Since 1983 we have demolished 24 buildings and sheds and have built or re-furbished 41 buildings and pens. The main buildings tend to be stone, with slate or turf roofs. While we are concerned about low energy inputs in construction, we are also concerned about length of life. Some of our buildings are already 300 years old and we hope that our new builds are capable of surviving this long too. We have followed some of the ‘sustainable’ building projects in west Wales with interest, but, knowing how quickly untreated natural materials deteriorate in this climate, we are not convinced that this approach is realistic in the long term.
We are restoring tradional buildings with sympathy to both the past and the enviroment.

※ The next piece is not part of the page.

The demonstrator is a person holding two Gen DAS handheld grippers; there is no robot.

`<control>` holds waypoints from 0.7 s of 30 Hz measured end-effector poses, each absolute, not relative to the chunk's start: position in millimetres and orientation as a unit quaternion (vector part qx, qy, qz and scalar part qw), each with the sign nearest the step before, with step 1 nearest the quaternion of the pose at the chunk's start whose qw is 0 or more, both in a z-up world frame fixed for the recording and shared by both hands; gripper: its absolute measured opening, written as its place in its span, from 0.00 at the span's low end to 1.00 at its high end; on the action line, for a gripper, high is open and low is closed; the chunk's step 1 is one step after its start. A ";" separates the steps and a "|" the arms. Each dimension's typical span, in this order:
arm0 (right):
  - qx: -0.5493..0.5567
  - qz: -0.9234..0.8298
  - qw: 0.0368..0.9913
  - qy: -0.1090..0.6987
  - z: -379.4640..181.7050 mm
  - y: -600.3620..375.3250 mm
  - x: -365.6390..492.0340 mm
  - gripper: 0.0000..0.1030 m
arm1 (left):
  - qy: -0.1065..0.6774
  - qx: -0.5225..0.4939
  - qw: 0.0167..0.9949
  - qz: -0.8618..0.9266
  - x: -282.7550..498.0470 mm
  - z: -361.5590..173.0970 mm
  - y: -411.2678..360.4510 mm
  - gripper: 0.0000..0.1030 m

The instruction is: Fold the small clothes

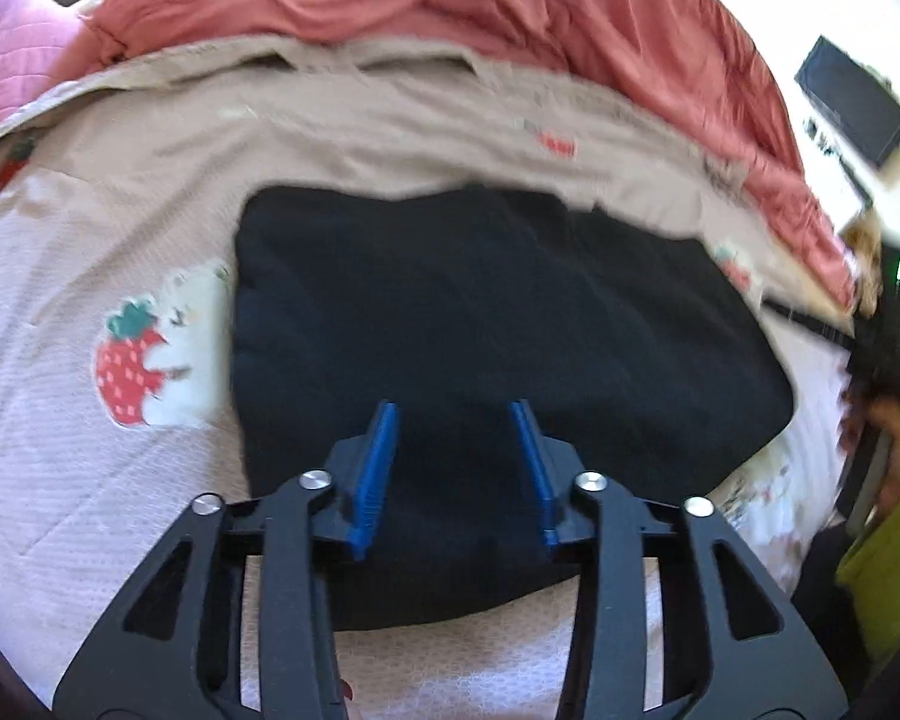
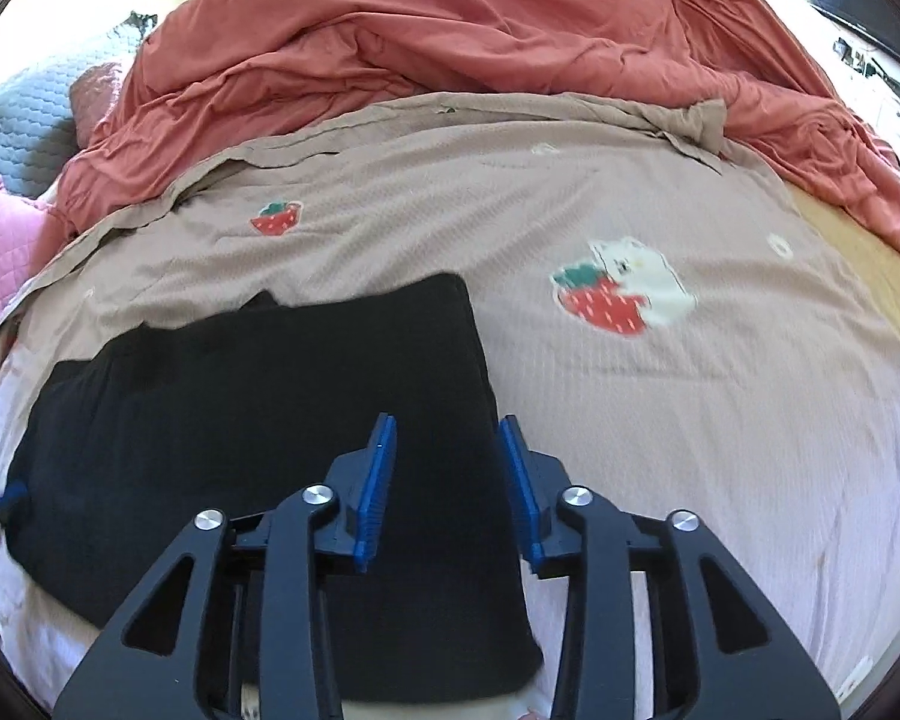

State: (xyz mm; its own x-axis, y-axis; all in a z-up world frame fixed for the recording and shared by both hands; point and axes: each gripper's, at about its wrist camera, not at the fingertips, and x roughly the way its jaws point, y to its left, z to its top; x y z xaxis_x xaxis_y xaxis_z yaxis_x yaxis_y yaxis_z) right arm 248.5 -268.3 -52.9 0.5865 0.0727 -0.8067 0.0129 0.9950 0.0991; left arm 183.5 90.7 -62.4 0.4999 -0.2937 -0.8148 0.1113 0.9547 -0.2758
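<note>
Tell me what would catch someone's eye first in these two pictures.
The black folded garment lies flat on the beige strawberry-print bedspread, dark against pale. Behind it a rumpled coral-red duvet fills the far side. In front, both blue-padded tongs, left and right, stand open over the garment.

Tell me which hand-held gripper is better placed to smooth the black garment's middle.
Probably left: the left hand-held gripper hangs open over the black garment centre, while the right hand-held gripper straddles its right edge.

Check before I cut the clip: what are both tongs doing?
Left tongs: open, empty, over the black garment.
Right tongs: open, empty.
</note>
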 end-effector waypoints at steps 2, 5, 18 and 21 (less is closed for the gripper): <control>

This means using recycled and re-porposed materials as well as modern eco-friendly products.
Energy and carbon
Nine of the buildings are heated by geothermal, using heat extracted from boreholes. Three of the buildings have solar panels totalling 52 kw. Geothermal is not cheap to install, nor is solar and the government tariff changes are making these no longer viable for start-ups at the moment. Geothermal is quite heavy on electricity but the advantage of both systems is that they are carbon free in operation and do not require daily feeding. We have plenty of firewood, and looked at various types of biomass boilers but these require us to cut, stack and store firewood, then feed the boilers every day.

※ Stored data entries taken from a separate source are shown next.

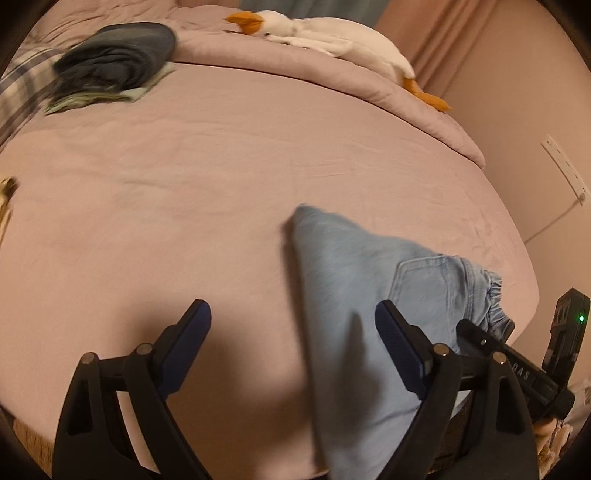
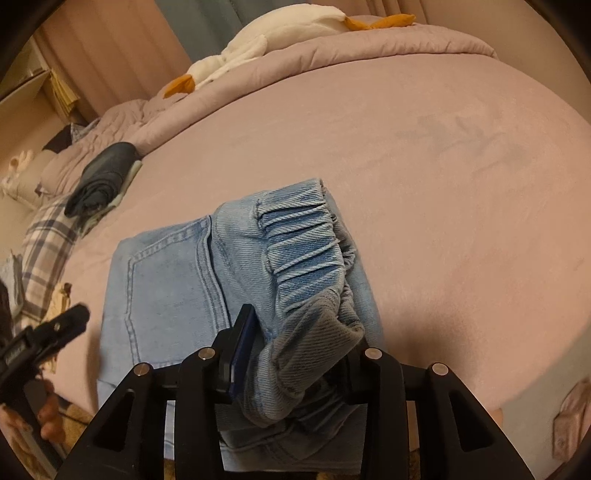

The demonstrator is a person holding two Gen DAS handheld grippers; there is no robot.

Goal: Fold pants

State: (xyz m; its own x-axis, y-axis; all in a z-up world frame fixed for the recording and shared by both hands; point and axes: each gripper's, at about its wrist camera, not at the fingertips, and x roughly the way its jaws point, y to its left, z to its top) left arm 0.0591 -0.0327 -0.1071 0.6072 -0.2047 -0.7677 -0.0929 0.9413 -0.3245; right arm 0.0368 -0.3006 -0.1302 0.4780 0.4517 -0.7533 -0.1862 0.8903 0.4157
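Bunched denim fills the near edge of the right wrist view, where the right gripper has its jaws clamped on the gathered elastic waistband of the light blue pants. These pants lie folded on the near right part of the bed, back pocket facing up, waistband end raised off the pink sheet in the grip. To the left, the left gripper hovers just above the bed with its jaws spread wide and nothing between them; its right finger sits over the folded edge of the pants. Far to the left, a dark folded garment rests on a pale green one beside a plaid cloth. A white plush goose with orange beak and feet lies along the rolled quilt at the far side.
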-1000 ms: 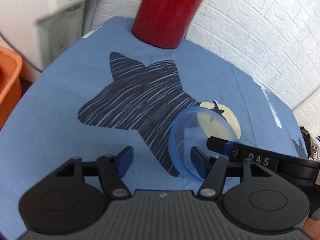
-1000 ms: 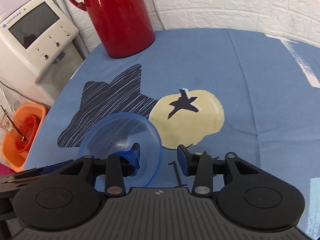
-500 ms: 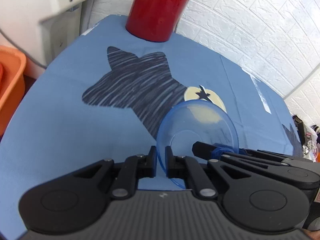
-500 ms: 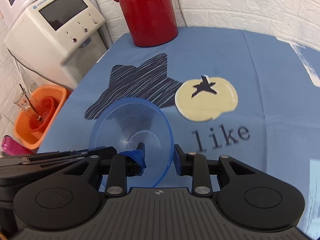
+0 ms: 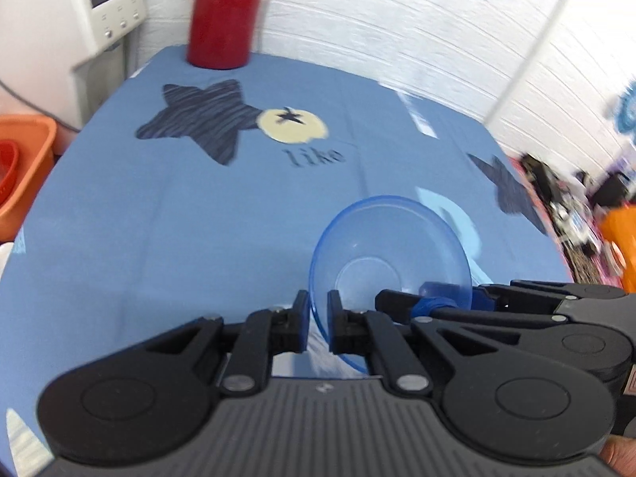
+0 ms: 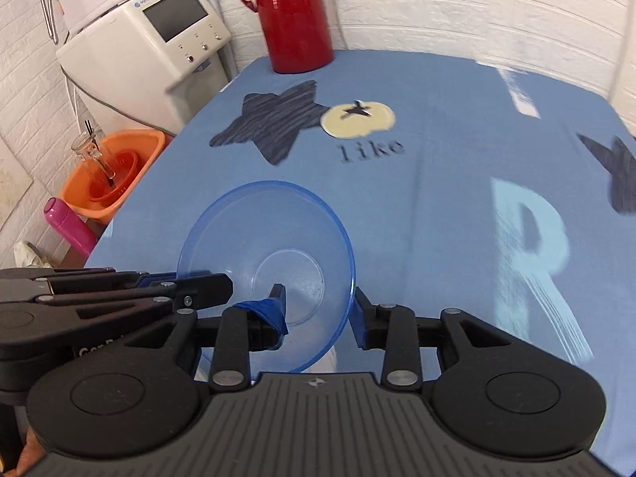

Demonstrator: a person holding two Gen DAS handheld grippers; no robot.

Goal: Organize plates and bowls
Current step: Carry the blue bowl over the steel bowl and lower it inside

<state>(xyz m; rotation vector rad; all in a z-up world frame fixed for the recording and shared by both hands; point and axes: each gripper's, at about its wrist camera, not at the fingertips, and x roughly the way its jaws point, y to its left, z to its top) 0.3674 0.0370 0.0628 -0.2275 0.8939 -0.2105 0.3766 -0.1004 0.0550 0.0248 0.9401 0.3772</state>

Because our buildings are scattered, this is not economical and burning wood still emits carbon.
We do still have some log fires which we use in winter as supplementary heating. We have examined hydropower from the lake, which has a head of 10 metres. It did not compare favourably with solar, but now tariffs are changing we may re-visit it. Our vehicles and machinery are all diesel and petrol. The tractors run on red diesel for farm use. We use quad bikes all the time on the farm because they damage the soil less than bigger vehicles and can go on the slopes. Maybe soon we will be able to replace them with electric quad bikes run off the solar panels.
As we have bought the farms there has been an awful lot of mess to sort out. At one location we had to dispose of 60 lorry loads of farm waste. At another there were 2,000 old tyres to remove.Agricultural waste in the environment is an ever-growing problem.
As things like silage sheets, chemical drums, tyres and waste oil become more and more expensive to dispose of it becomes more difficult for farmers to be able to afford to comply with legislation – with the inevitable results. Equally, as resources and funding for bodies like NRW become tighter, there is less enforcement and so the problem grows.